• [What is being asked]
Output each record below exactly, and include all of them.

________________________

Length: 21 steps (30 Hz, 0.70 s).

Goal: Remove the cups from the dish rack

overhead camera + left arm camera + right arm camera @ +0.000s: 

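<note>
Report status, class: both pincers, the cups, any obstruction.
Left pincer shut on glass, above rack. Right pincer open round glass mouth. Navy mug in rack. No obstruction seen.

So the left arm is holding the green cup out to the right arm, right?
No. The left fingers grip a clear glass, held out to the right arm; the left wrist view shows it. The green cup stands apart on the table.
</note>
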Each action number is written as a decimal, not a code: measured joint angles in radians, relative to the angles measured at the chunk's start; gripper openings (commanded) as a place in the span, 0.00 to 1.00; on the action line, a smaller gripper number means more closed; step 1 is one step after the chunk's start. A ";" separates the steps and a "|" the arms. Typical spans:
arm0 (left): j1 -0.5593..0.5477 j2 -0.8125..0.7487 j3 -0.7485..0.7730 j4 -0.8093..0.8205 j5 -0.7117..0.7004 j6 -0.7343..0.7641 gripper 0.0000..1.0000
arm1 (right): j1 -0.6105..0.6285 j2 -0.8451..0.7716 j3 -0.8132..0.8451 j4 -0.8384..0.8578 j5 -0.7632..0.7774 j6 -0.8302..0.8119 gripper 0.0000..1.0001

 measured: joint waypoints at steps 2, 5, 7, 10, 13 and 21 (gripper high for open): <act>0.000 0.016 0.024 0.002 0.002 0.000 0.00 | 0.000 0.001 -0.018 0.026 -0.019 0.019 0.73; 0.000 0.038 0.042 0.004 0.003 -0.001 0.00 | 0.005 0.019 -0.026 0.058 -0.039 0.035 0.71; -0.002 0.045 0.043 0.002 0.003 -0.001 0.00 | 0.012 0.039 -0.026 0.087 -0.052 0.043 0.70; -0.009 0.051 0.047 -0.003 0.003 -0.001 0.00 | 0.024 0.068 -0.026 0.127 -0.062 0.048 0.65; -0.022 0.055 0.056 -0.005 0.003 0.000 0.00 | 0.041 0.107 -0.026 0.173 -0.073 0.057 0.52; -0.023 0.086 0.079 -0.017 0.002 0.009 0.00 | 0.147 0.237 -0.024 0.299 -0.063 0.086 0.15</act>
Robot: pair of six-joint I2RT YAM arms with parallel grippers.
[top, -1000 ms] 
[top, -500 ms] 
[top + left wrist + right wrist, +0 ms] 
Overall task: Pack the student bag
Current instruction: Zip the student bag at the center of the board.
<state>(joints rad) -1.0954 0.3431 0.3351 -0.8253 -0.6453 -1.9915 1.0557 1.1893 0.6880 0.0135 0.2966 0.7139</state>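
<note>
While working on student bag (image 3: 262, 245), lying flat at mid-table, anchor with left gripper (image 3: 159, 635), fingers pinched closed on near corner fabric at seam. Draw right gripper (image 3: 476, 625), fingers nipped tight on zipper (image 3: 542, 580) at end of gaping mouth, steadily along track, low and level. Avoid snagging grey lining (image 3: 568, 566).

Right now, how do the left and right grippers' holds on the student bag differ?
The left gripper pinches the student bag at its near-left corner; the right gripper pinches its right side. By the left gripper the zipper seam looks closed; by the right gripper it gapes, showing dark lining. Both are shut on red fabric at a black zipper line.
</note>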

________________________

• [Answer for the task]
Length: 21 steps (30 Hz, 0.70 s).

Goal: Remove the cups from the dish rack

overhead camera + left arm camera + right arm camera @ +0.000s: 

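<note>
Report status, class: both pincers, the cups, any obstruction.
Left pincer shut on glass, above rack. Right pincer open round glass mouth. Navy mug in rack. No obstruction seen.

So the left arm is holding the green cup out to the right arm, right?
No. The left fingers grip a clear glass, held out to the right arm; the left wrist view shows it. The green cup stands apart on the table.
</note>
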Each action number is written as a decimal, not a code: measured joint angles in radians, relative to the angles measured at the chunk's start; gripper openings (commanded) as a place in the span, 0.00 to 1.00; on the action line, a smaller gripper number means more closed; step 1 is one step after the chunk's start. A ";" separates the steps and a "|" the arms. Typical spans:
arm0 (left): j1 -0.5593..0.5477 j2 -0.8125..0.7487 j3 -0.7485..0.7730 j4 -0.8093..0.8205 j5 -0.7117..0.7004 j6 -0.7343..0.7641 gripper 0.0000..1.0000
arm1 (right): j1 -0.6105..0.6285 j2 -0.8451..0.7716 j3 -0.8132..0.8451 j4 -0.8384..0.8578 j5 -0.7632..0.7774 j6 -0.8302..0.8119 gripper 0.0000..1.0001

 measured: joint waypoints at steps 2, 5, 7, 10, 13 and 21 (gripper high for open): <act>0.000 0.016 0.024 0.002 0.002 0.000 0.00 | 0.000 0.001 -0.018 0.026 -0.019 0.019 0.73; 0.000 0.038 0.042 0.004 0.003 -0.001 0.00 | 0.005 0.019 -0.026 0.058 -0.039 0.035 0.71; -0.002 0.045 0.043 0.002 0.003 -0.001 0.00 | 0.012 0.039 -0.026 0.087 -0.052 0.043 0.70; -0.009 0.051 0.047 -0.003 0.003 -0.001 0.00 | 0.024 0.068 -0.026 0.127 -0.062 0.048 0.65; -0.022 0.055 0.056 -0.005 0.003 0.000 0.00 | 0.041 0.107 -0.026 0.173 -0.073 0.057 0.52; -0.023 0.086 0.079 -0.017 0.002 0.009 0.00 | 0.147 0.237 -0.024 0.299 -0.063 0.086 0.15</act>
Robot: pair of six-joint I2RT YAM arms with parallel grippers.
[top, -1000 ms] 
[top, -500 ms] 
[top + left wrist + right wrist, +0 ms] 
Overall task: Pack the student bag
Current instruction: Zip the student bag at the center of the board.
<state>(joints rad) -1.0954 0.3431 0.3351 -0.8253 -0.6453 -1.9915 1.0557 1.1893 0.6880 0.0135 0.2966 0.7139</state>
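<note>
While working on student bag (image 3: 262, 245), lying flat at mid-table, anchor with left gripper (image 3: 159, 635), fingers pinched closed on near corner fabric at seam. Draw right gripper (image 3: 476, 625), fingers nipped tight on zipper (image 3: 542, 580) at end of gaping mouth, steadily along track, low and level. Avoid snagging grey lining (image 3: 568, 566).

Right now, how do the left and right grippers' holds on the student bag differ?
The left gripper pinches the student bag at its near-left corner; the right gripper pinches its right side. By the left gripper the zipper seam looks closed; by the right gripper it gapes, showing dark lining. Both are shut on red fabric at a black zipper line.
</note>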

What has been written completes the answer.